Causes of Hypoxia and Flying Non-Pressurized Aircraft at Lower Altitudes

The FARs say one thing about when to use oxygen but the reality is quite different. You probably need it sooner and lower.


Twelve thousand five hundred feet. Fourteen thousand. Fifteen thousand feet. If youre a pilot, you immediately recognize the significance of these altitudes. Each triggers different requirements for supplemental oxygen use. Most of us learn the FARs associated with these requirements early in our primary training so we can spout them back on written exams and in the oral portion of the Practical Tests. After that, we may never think much more about them.

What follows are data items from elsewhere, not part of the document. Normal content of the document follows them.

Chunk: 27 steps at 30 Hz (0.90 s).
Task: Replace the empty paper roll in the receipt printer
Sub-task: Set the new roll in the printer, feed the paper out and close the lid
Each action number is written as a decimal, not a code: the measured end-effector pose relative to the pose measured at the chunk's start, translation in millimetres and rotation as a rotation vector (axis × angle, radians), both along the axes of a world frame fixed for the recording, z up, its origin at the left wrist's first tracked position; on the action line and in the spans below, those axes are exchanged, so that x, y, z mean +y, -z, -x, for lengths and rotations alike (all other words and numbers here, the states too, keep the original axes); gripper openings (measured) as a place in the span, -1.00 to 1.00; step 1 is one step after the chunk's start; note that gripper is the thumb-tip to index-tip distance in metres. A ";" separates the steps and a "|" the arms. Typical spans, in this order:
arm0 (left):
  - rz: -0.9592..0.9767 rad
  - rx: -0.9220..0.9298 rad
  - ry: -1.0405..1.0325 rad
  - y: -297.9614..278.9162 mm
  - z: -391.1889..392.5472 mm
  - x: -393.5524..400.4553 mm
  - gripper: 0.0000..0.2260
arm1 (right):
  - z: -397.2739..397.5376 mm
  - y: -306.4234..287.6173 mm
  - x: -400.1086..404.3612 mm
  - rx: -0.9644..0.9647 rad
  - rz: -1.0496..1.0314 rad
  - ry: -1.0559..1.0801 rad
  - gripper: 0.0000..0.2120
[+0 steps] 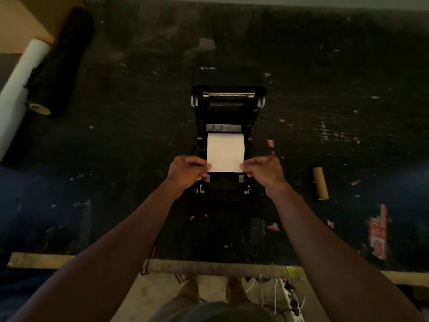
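Receipt printer (228, 108): black, sits at the middle of the dark, scuffed worktable (325, 77), its lid swung open toward the far side; the word "Xprinter" shows on the lid's far end.
Paper roll (225, 141): white, seated in the printer's open bay, between the side walls.
Paper strip (224, 158): drawn off the roll toward the near side, flat over the front of the bay; its near edge lies between the two hands.
Left hand (186, 169): at the strip's near left corner, fingers curled in and closed, thumb and fingertips pinching the paper's edge.
Right hand (264, 169): at the strip's near right corner, fingers likewise curled shut, pinching that edge; the little finger side rests over the printer's right rim.
Cardboard core (320, 183): bare brown tube lying on the table to the right of the printer, well apart from it and from the right hand.
Black film roll (62, 61): at the far left, lying aslant on a cardboard tube.
White roll (21, 89): long, just left of the black one, touching it along its side.
Table edge (209, 267): worn wooden lip along the near side; cables hang below it on the right.
Scraps: small red and white bits of paper scattered over the right part of the table.
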<state>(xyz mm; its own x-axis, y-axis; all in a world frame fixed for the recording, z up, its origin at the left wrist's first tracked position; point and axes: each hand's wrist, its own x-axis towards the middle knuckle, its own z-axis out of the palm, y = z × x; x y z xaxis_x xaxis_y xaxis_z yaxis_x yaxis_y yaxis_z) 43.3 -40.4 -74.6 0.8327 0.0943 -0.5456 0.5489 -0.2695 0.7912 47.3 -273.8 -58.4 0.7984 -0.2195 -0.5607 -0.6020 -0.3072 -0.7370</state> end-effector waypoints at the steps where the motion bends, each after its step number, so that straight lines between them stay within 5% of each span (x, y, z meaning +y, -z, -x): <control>1: -0.062 -0.021 0.028 2.7 -0.3 0.6 -0.91 | 0.8 2.4 -0.3 -0.014 0.030 -0.029 -0.87; 5: -0.258 -0.081 0.201 3.3 -5.6 3.3 -0.87 | 2.1 8.5 -1.9 -0.034 0.098 -0.104 -0.86; 15: -0.319 0.053 0.365 3.7 -23.0 6.6 -0.91 | -9.8 9.8 -4.3 0.064 0.179 -0.232 -0.91; 22: -0.404 0.015 0.359 3.6 -26.8 2.5 -0.81 | -16.7 3.9 -5.5 0.127 0.327 -0.372 -0.69; 24: -0.423 0.038 0.395 2.3 -28.9 0.7 -0.81 | -9.4 -1.9 -2.5 0.062 0.386 -0.372 -0.77; 27: -0.480 0.103 0.456 -2.0 -34.8 -3.7 -0.80 | 14.3 -7.5 4.5 -0.329 0.607 -0.470 -0.95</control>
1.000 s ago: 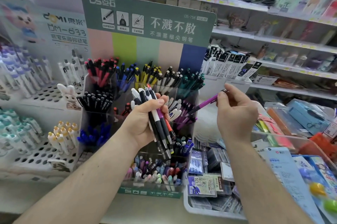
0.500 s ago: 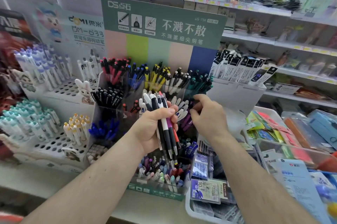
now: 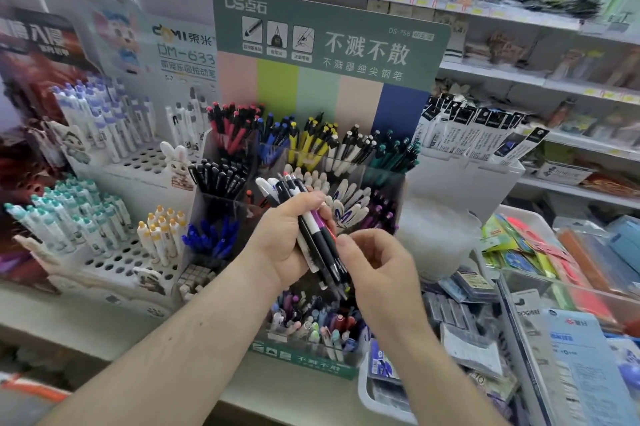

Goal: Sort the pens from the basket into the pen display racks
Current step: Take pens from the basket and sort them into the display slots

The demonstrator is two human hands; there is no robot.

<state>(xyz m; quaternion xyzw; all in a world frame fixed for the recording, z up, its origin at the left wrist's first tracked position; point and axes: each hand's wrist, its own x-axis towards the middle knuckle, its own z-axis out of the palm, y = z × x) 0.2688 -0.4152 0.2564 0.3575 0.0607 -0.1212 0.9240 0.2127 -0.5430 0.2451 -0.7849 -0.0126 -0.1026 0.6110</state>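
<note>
Left hand [image 3: 287, 235] clasps a mixed pen bundle [image 3: 313, 235] before the tiered rack [image 3: 391, 183], tips down; right hand [image 3: 374, 263], fingers curled, picks at it, probably selecting one.

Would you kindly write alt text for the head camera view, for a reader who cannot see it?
A person's left hand grips a bundle of pens in front of a tiered pen rack, while the right hand reaches its fingertips to the bundle's lower end. The rack holds pens grouped by colour under a green sign, with stocked shop shelves behind.
</note>
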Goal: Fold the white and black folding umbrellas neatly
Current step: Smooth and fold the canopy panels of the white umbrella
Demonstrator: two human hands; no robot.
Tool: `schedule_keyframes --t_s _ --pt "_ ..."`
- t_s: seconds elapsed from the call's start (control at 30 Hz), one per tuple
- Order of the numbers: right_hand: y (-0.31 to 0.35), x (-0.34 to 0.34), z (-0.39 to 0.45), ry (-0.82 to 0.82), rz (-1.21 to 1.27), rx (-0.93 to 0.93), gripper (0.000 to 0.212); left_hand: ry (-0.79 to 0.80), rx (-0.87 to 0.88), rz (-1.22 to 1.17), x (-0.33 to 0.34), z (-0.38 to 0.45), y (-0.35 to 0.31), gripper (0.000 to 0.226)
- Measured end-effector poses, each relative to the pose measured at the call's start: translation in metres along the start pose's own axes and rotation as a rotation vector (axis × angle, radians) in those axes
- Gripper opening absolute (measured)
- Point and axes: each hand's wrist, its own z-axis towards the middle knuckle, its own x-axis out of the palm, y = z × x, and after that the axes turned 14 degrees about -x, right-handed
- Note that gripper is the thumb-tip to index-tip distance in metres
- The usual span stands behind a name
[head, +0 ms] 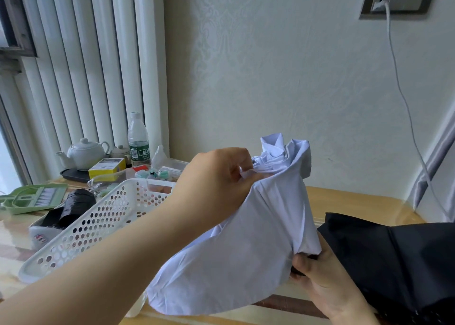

But like most FARs, the oxygen rules are a minimum standard of safety. Of what


real-world relevance are the oxygen requirements of FAR 91.211? From the standpoint of safety, when should you be using supplemental oxygen?

Added Air

Supplemental oxygen, for those not familiar with the term, is additional oxygen added to ambient air. The goal is to provide enough “added air” to bring the O2 users oxygen intake up to the same level it would be at a target altitude (usually sea level). The need for additional oxygen increases with altitude, since (obviously) the higher you go, the more O2 you have to add to give the breather sea-level air. For example, one aircraft manufacturers automatically regulated oxygen system meters supplemental air at the rate of 0.5 liters/minute/person at 5000 feet, scaling up to 2.8 liters/minute/person at Flight Level 250.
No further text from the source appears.